Huge news $kas! I'm so excited that I physically cannot get straight to the point without gushing a little bit, so bear with me (or skip ahead). The tl;dr is that @MichaelSuttonIL revolutionized cryptocurrency (yes, again).
When asked what makes $kas stand out from other projects, my answer is usually "the scientific standard". Building and developing means constantly facing pressure to quickly deliver. A pressure that is obviously in tension against the exact deliberation required to provide high-quality solutions established via rigorous reasoning. (This is essentially why we keep seeing projects launching half-baked ideas, and realizing a bit too late that they are crippled by being committed to a debilitatingly flawed tech).
Kaspa's unprecedented technological achievements are a testament to the huge long-run benefits of adhering to a stringent academic standard. Only patience can allow radical new ideas to grow into landscape changing technologies that are landscape changing, yet understood well enough to be used safely. Even if this patience means taking more than half a decade of development before even launching, or delaying a much anticipated release by a few months.
Kaspa is cavalcade of groundbreaking ideas. Most community members know that, at the core, there is GHOSTDAG, the first trilemma solving consensus protocol. But there is so much more. Kaspa is packed with groundbreaking theory and engineering feats that were required to make it work without compromising its quality. Designing the pruning algorithm required developing the previously unexplored theory of pruning attack in DAGs. Understanding the effective capacity of the network relies on deep game theoretic analysis of how transaction inclusion works in light of parallelism. Implementing GHOSTDAG required tackling, and partially solving, a major open problem in the theory of data structures, and so on.
And today, we present a new solution to another old problem: state bloat.
The problem is, essentially, that each node in the network must carry a list of all positive balances (namely, the UTXO set). As the network sees more usage, and more wallets are created, the storage requirements of each node grows. This grow can be either organic or malicious (via a dust attack).
This problem is deceptively hard and crucial, and previous attempts to tackle it are unsatisfactory for many reasons. All that I know of rely either on using accumulators to delegate maintaining the state to the users, or restricting the storage period of data by charging rate or depreciating the value (demurrage). I will not digress into discussing the disadvantages of these approaches, but they are formidable.
At least this was the landscape, until Michael had this crazy idea: what if we somehow found a way to make wasting storage quadratically expensive? That is, set some policy for pricing transactions (in terms of the block space they consume) such that wasting n times the storage costs n^2 times the blockspace?
For people who are familiar with the matter, the mere suggestion seems absurd, delusional even. I mean, the cost must be computed per transaction so surely, no matter how you price it, it couldn't grow much faster than the number of transactions, right? So no matter your pricing policy, a clever attack should always be able to find some way to only pay linear costs for a storage attack, right?
Wrong! I was wrong, and M was right. He indeed managed to find a formula, and an infuriately simple one at that, with the magic "local-to-global" property we desired: the cost of a transaction only relies on the data within that transaction, yet, an adversary attempts to waste storage will pay a price quadratic in the amount of storage they have wasted, regardless of how they structured their transaction! (Well, at least it seemed to have this property, actually proving it turned out surprisingly difficult, and required several weeks of combined effort).
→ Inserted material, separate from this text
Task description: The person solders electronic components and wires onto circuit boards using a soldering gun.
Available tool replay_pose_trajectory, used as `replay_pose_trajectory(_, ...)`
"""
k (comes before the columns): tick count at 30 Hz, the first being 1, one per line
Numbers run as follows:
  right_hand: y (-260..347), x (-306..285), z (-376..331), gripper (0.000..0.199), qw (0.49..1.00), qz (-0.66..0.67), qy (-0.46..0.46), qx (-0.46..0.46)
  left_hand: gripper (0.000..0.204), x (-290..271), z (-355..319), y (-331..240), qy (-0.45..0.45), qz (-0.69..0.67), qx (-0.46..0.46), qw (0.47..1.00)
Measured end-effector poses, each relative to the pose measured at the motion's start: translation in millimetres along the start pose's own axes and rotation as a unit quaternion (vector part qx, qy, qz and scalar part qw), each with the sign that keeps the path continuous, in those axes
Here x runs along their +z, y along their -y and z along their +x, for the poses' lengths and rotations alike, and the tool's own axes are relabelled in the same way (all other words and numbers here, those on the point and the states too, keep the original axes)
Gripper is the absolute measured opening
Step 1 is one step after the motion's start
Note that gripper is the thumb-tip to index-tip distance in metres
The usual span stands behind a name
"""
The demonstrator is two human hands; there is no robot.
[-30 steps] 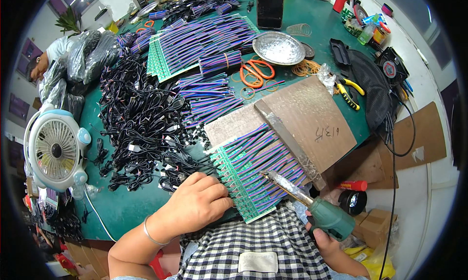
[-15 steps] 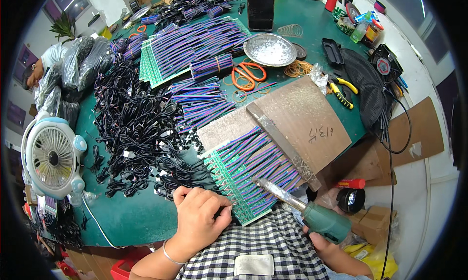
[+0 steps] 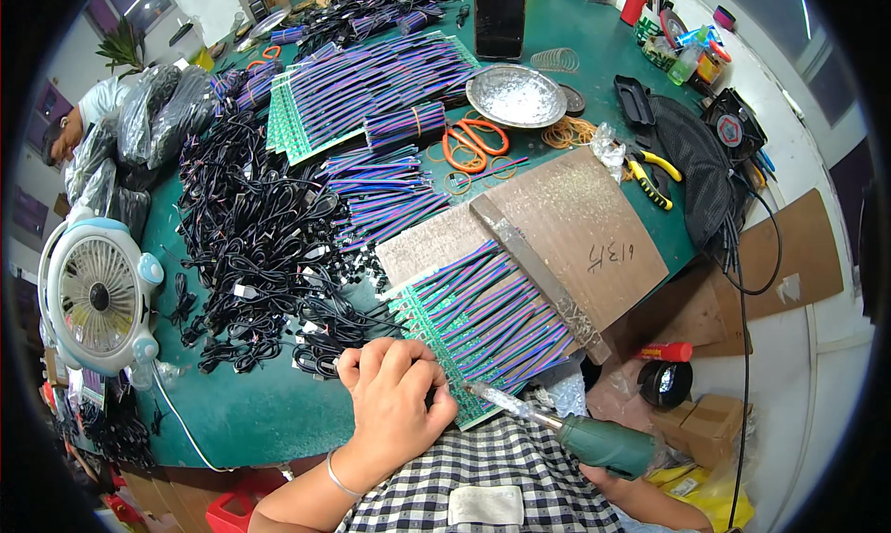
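Observation:
A green circuit board panel [image 3: 422,327] lies tilted on the bench, with rows of purple, blue and black wires [image 3: 501,315] running off it. A flat metal bar [image 3: 543,282] lies across the wires on a wooden board [image 3: 603,222]. My left hand [image 3: 397,394] is closed at the panel's near-left edge; whatever its fingertips pinch is hidden. My right hand [image 3: 601,480], mostly behind the handle, grips a green-handled soldering iron [image 3: 608,447]. The iron's tip is at the panel's near end, close to my left fingers; contact cannot be made out.
Black cables [image 3: 264,245] heap up at left beside a white fan [image 3: 100,296]. Farther back are more wired panels [image 3: 362,92], orange scissors [image 3: 473,148], a metal dish [image 3: 516,97] and yellow-black pliers [image 3: 654,180]. A person [image 3: 93,110] is at far left.
The soldering iron has moved nearer me along the panel, its tip now close to my left hand. My left hand has shifted slightly right and toward the panel's near end.

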State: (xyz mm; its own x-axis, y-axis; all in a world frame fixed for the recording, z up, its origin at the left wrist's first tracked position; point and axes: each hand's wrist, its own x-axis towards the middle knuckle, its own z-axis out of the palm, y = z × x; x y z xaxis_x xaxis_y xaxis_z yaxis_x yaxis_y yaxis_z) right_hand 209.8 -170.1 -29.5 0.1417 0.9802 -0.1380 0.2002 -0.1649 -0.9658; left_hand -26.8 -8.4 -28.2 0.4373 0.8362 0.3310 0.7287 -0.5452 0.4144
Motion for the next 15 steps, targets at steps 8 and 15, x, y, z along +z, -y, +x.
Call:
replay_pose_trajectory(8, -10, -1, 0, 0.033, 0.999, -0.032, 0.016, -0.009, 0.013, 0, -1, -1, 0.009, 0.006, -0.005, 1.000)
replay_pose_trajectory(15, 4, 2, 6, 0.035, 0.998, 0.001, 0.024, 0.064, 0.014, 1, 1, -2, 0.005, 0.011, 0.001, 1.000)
This insight affords a brand new way to mitigate state bloat. The first one that does not require a complete overhaul of how accounts are managed, and is in fact almost completely transparent to end-users.
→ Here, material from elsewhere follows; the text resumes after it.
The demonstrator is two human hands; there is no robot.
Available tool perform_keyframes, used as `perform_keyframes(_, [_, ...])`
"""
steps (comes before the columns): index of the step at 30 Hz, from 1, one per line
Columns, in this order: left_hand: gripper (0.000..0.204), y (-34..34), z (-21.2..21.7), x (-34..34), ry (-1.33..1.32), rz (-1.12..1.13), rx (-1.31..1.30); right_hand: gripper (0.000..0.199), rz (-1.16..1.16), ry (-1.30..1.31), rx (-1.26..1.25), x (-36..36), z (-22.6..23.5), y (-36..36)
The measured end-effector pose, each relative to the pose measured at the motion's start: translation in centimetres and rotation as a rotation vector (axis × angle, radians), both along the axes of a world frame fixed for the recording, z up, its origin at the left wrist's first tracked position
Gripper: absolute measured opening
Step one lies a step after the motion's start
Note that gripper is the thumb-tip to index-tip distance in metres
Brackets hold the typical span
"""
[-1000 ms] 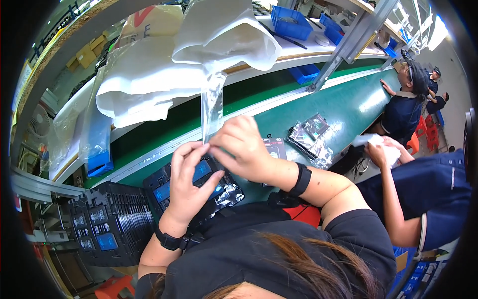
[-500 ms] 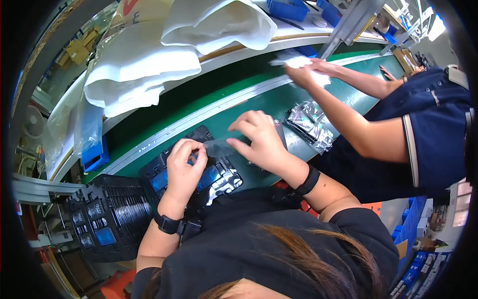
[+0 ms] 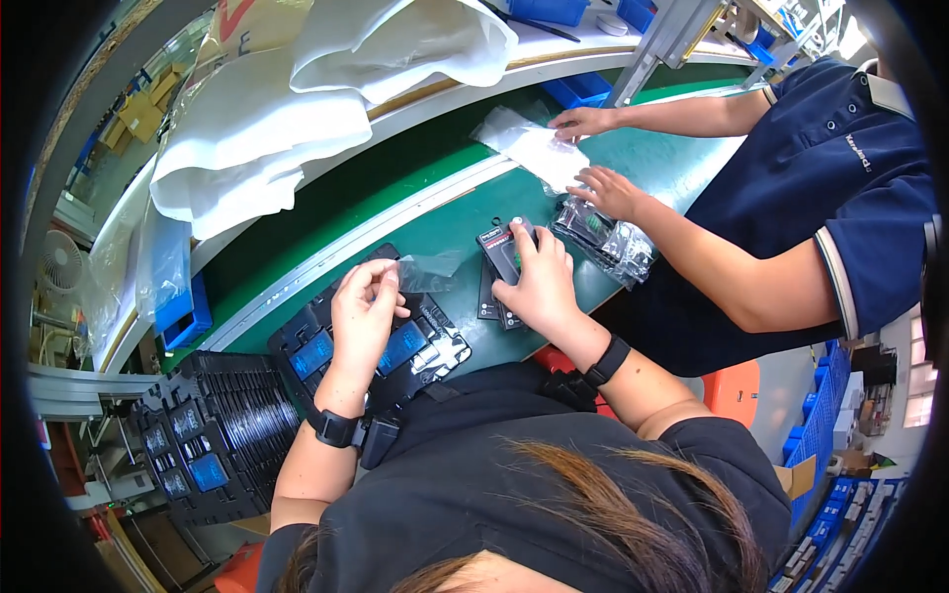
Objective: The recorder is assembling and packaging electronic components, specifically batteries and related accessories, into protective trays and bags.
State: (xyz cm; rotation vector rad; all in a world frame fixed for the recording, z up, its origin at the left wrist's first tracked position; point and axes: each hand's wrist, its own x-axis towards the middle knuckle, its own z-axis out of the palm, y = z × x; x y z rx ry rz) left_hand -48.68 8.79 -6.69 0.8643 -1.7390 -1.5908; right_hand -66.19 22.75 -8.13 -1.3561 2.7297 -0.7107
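My left hand (image 3: pixel 364 301) is closed, pinching a small clear plastic bag (image 3: pixel 429 272) by its left end; the bag stretches out to the right. My right hand (image 3: pixel 539 282) lies over a flat black box (image 3: pixel 500 253), fingers curved across it and thumb at its left side. Another dark box (image 3: pixel 486 295) shows partly beneath it. Under and beside my left hand sits a black tray (image 3: pixel 440 341) with blue-faced pieces (image 3: pixel 403 346) in its pockets.
Many black trays (image 3: pixel 232 415) are stacked at the left. To the right, a co-worker's hands (image 3: pixel 603 188) hold clear bags (image 3: pixel 524 143) over the green bench (image 3: pixel 633 158). Bagged black items (image 3: pixel 603 237) lie near them. White sheeting (image 3: pixel 247 148) hangs from the shelf above.
My right hand has moved from beside the clear bag onto the black box. My left hand keeps its pinch on the bag. The co-worker's hands have come lower and nearer with the bags.
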Motion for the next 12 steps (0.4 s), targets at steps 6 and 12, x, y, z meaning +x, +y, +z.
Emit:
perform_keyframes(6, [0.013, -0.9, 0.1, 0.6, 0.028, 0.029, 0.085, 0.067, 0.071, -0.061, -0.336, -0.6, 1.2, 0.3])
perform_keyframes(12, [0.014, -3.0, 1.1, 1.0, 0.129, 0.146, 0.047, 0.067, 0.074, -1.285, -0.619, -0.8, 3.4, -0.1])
I strongly believe this fabulous discovery will have a huge impact on how many projects approach the state size problem.
In KIP9, we present 1. a Kaspa-centric specification of the new anti-bloat technology, 2. a broader, yet still informal, discussion of the theory supporting the specification:
https://t.co/maCJyd43cm
For those who want to participate in professional discourse about the proposal, we have created this thread:
https://t.co/61AjWk5c3P
For a less emotional and more composed statement, more concentrated on the rusty-kaspa perspective, see the Discord announcement:
https://t.co/fKSVzedrnF
All of the theoretic assertions required for the security of this implementation have been rigorously proved. In the following weeks, we will post a research paper presenting the theoretic work as well as discussing the generality of the result (which goes will beyond the UTXO model).
As usual, h/t to @rhubarbmedia for the graphic, adapting the cover of the charming book "Dr. Euler's Fabulous Formula" (which is, btw, a delightful read I encourage you all to pick up).